• _TASK BRIEF_
What is needed is an exact copy of the records below, minus any pictures.

**** DATA FOR PROCESSING

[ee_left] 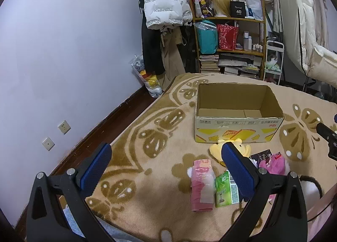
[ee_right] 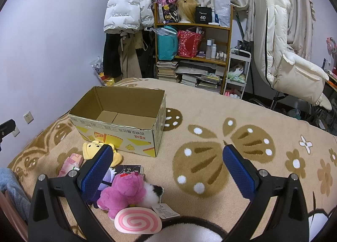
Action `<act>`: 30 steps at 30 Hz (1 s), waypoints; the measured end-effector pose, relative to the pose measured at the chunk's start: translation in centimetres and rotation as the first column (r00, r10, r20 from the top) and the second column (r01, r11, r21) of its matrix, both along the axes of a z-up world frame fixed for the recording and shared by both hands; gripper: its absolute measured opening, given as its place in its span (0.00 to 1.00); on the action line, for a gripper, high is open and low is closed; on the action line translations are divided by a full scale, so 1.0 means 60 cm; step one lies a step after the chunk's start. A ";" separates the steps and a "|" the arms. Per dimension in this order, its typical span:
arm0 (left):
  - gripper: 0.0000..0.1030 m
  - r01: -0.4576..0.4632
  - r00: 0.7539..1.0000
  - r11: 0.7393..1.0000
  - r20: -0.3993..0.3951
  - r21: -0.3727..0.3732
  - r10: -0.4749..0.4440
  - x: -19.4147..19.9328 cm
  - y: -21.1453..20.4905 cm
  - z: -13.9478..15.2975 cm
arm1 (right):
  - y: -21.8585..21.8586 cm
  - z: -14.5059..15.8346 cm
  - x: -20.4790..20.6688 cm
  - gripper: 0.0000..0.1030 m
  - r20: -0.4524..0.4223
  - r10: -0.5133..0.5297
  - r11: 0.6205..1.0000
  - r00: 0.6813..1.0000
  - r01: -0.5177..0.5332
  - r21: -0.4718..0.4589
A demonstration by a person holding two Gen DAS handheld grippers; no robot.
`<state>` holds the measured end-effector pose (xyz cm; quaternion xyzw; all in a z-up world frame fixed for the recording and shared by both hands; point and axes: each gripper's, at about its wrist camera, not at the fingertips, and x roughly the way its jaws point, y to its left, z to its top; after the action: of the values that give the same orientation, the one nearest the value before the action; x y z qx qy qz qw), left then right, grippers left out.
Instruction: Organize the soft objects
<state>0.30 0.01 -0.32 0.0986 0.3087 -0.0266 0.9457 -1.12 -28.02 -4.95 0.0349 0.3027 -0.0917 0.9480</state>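
An open cardboard box point(ee_left: 238, 128) point(ee_right: 118, 134) with nothing in it stands on the bed blanket. In front of it lie a yellow plush point(ee_left: 215, 150) point(ee_right: 90, 148), a pink wrapped pack point(ee_left: 201, 185) point(ee_right: 71, 163), a green tissue pack point(ee_left: 225, 189), a dark packet point(ee_right: 128, 169), a pink plush point(ee_left: 272, 163) point(ee_right: 124, 191) and a pink-white swirl toy point(ee_right: 138, 222). My left gripper point(ee_left: 166, 149) hovers open above the packs. My right gripper point(ee_right: 167, 150) hangs open over the blanket to the right of the pink plush. Neither holds anything.
The beige blanket with brown butterfly patterns point(ee_right: 210, 164) covers the bed. A shelf with bags and books point(ee_left: 229, 39) and hanging coats point(ee_left: 164, 2) stand beyond the bed's far end. A white padded chair point(ee_right: 282, 52) is at the right. The wall point(ee_left: 63, 52) runs along the left.
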 end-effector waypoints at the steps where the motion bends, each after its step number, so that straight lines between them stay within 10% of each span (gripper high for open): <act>1: 1.00 -0.001 1.000 1.000 0.000 0.002 0.001 0.000 0.000 0.000 | 0.000 0.000 0.000 1.00 0.001 0.000 1.000 1.000 0.000 0.000; 30: 1.00 -0.001 1.000 1.000 -0.005 0.008 0.001 -0.001 -0.001 -0.004 | 0.001 -0.001 0.000 1.00 -0.001 0.000 1.000 1.000 0.000 0.002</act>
<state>0.24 -0.07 -0.56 0.1022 0.3110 -0.0253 0.9446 -1.11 -27.94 -5.02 0.0355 0.3034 -0.0914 0.9478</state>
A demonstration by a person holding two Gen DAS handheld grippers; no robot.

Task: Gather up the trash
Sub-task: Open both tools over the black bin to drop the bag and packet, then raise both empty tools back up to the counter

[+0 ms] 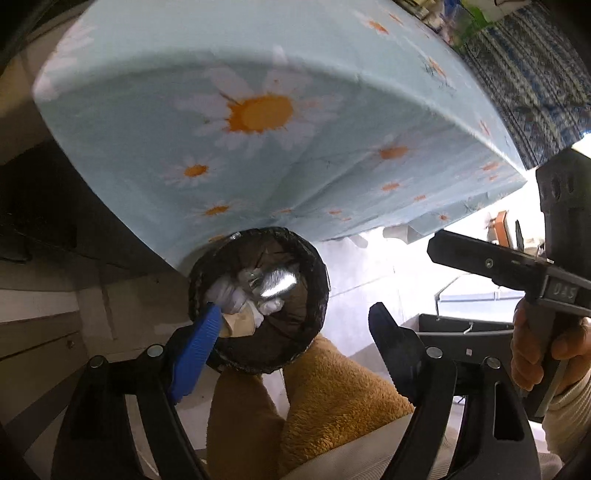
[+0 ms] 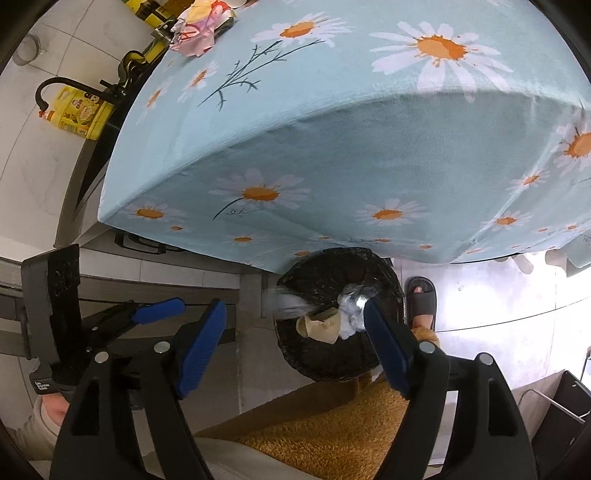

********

• _ANSWER TO THIS EXERCISE_
[ee_left] 
[ee_right] 
Action `<act>`: 30 steps at 30 Hz (1 s), waypoints; the measured end-effector pose, relative to the pose measured at the chunk's start: translation in centimetres and rotation as the first column (r00, r10, r20 from the top) and the second column (r01, r11, r21) of its matrix, both along the axes of a z-up world frame fixed for the recording and shared by both hands; gripper: its absolute measured opening, given as its place in its span (0.00 to 1.00); on the action line, for a gripper, high is open and low is closed; on the action line translations are divided by a full scale, so 1.0 means 60 cm; step one lies a step after the chunk's start. A ";" separates the steps and a "|" the arms. Per dimension in this order, its typical span:
arm0 (left):
  - gripper: 0.0000..0.1030 m
  - r01: -0.4576..0.4632
  - r00: 0.7539..1.0000
  - r11: 0.7393..1.0000
  - r20: -0.3993..0.3951
  - r21: -0.3727..0.3732
  - r10: -0.4749..0.4440
  - x: -19.4147..19.9328 cm
  - y: -21.1453..20.4905 cm
  - z: -13.9478..15.2975 cm
arm1 (right):
  - y: -21.8585..21.8586 cm
  - z: -14.5059..15.8346 cm
  - x: -20.4790..20.6688 cm
  - gripper: 0.0000..0.1030 m
  - r20: -0.4524..0.4223
  - r10: -0.5133..0.5297
  - r11: 0.6205..1.0000
  - r00: 0.6813..1.0000
  - r01: -0.5177..0.5332
  - r21: -0.4718..0.4589
A demonstration by a person holding two Gen DAS handheld grippers; no robot.
`<state>` holds the measured end-effector pose (xyz cm; quaternion xyzw; all in a z-up world frame fixed for the recording and shared by both hands; point and axes: each gripper's, at about its wrist camera, not at the fingertips, and x roughly the way its jaws point, y to its left, z to its top; after the action: of the values that give the same orientation, the one nearest the value before the action; x y z qx qy qz qw), left then right, grippers left out.
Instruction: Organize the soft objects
<state>0.30 0.01 -0.32 0.0986 0.3087 -0.0266 0.9457 -1.12 -28.02 -4.95 0.0349 0.3027 -0.0917 0.9480</state>
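An open cardboard box point(ee_left: 238, 128) point(ee_right: 118, 134) with nothing in it stands on the bed blanket. In front of it lie a yellow plush point(ee_left: 215, 150) point(ee_right: 90, 148), a pink wrapped pack point(ee_left: 201, 185) point(ee_right: 71, 163), a green tissue pack point(ee_left: 225, 189), a dark packet point(ee_right: 128, 169), a pink plush point(ee_left: 272, 163) point(ee_right: 124, 191) and a pink-white swirl toy point(ee_right: 138, 222). My left gripper point(ee_left: 166, 149) hovers open above the packs. My right gripper point(ee_right: 167, 150) hangs open over the blanket to the right of the pink plush. Neither holds anything.
The beige blanket with brown butterfly patterns point(ee_right: 210, 164) covers the bed. A shelf with bags and books point(ee_left: 229, 39) and hanging coats point(ee_left: 164, 2) stand beyond the bed's far end. A white padded chair point(ee_right: 282, 52) is at the right. The wall point(ee_left: 63, 52) runs along the left.
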 end-effector waypoints at the steps where the motion bends, each after its step number, so that straight lines between them stay within 10% of each span (gripper high for open): <act>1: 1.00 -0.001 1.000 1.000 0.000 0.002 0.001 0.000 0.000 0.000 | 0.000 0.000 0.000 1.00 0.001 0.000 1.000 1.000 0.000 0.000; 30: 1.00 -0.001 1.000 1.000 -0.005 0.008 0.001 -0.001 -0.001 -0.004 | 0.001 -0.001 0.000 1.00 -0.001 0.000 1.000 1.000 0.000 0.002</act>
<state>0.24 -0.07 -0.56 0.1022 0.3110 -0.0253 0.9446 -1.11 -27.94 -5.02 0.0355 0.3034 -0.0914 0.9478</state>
A demonstration by a person holding two Gen DAS handheld grippers; no robot.

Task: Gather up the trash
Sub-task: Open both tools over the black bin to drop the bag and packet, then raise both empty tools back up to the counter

[+0 ms] 
[+0 ms] 

This exercise requires no further work.